» **TRY IT**: Reproduce, exactly and in full, only the lines below from the one containing "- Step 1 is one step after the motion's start" through the one containing "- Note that".

» **DATA SHOWN**:
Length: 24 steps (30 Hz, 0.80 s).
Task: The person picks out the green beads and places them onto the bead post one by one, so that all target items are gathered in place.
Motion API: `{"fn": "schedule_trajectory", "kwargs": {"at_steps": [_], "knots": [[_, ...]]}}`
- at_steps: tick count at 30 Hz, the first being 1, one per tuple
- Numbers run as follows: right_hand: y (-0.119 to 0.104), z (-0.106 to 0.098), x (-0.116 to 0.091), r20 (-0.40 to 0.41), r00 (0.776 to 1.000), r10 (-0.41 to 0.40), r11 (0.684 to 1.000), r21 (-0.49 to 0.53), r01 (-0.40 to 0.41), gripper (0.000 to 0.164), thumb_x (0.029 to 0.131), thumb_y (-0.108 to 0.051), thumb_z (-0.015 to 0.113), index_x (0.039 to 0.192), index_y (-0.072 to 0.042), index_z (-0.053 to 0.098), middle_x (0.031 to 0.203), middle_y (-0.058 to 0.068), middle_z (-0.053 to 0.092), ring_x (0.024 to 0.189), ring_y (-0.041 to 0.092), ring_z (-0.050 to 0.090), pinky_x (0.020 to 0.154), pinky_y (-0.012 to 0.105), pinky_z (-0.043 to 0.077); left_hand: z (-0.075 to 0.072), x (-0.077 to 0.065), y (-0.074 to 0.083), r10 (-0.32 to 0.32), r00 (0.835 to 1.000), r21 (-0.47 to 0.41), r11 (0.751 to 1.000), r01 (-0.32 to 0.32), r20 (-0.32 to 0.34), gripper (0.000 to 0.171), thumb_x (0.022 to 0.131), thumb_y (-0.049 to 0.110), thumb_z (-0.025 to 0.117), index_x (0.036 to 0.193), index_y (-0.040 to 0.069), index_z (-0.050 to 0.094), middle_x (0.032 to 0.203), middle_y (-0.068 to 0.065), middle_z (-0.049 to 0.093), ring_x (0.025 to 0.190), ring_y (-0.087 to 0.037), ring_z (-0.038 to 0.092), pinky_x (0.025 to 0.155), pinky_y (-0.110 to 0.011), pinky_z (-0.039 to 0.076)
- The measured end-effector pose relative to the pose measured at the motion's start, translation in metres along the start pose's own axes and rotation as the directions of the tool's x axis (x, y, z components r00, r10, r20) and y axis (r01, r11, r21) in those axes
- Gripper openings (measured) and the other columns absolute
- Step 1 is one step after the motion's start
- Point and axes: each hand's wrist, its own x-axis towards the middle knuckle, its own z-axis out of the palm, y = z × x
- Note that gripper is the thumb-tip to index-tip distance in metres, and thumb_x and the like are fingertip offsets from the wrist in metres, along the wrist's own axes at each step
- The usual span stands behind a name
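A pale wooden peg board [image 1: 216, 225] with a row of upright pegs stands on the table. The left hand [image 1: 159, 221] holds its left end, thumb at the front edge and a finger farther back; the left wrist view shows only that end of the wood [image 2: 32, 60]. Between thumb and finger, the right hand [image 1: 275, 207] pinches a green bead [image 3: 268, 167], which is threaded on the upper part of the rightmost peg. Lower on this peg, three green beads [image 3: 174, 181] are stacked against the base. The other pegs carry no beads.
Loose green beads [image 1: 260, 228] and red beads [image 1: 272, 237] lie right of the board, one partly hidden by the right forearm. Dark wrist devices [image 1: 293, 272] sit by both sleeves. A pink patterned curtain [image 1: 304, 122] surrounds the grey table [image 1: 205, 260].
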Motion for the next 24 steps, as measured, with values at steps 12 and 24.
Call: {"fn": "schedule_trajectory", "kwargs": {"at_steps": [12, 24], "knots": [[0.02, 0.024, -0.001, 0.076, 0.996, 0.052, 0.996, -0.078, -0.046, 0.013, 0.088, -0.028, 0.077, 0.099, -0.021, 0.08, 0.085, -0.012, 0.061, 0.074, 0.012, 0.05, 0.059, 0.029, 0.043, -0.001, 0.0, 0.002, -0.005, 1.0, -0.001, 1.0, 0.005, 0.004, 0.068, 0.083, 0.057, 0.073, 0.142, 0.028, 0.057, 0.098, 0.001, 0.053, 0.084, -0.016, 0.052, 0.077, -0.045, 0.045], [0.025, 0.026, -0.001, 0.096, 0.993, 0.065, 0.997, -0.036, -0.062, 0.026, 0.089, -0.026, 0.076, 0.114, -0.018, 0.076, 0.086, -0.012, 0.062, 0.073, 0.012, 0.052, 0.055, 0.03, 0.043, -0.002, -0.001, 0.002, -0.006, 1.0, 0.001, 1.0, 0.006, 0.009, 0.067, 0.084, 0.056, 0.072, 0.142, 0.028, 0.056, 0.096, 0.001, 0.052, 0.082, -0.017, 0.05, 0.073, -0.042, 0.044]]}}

» **SOLUTION TO THIS TASK**:
- Step 1 is one step after the motion's start
- Point and axes: each hand's wrist, its own x-axis towards the middle knuckle, its own z-axis out of the palm, y = z × x
- Note that gripper is the thumb-tip to index-tip distance in metres, and thumb_x and the like are fingertip offsets from the wrist in metres, along the wrist's own axes at each step

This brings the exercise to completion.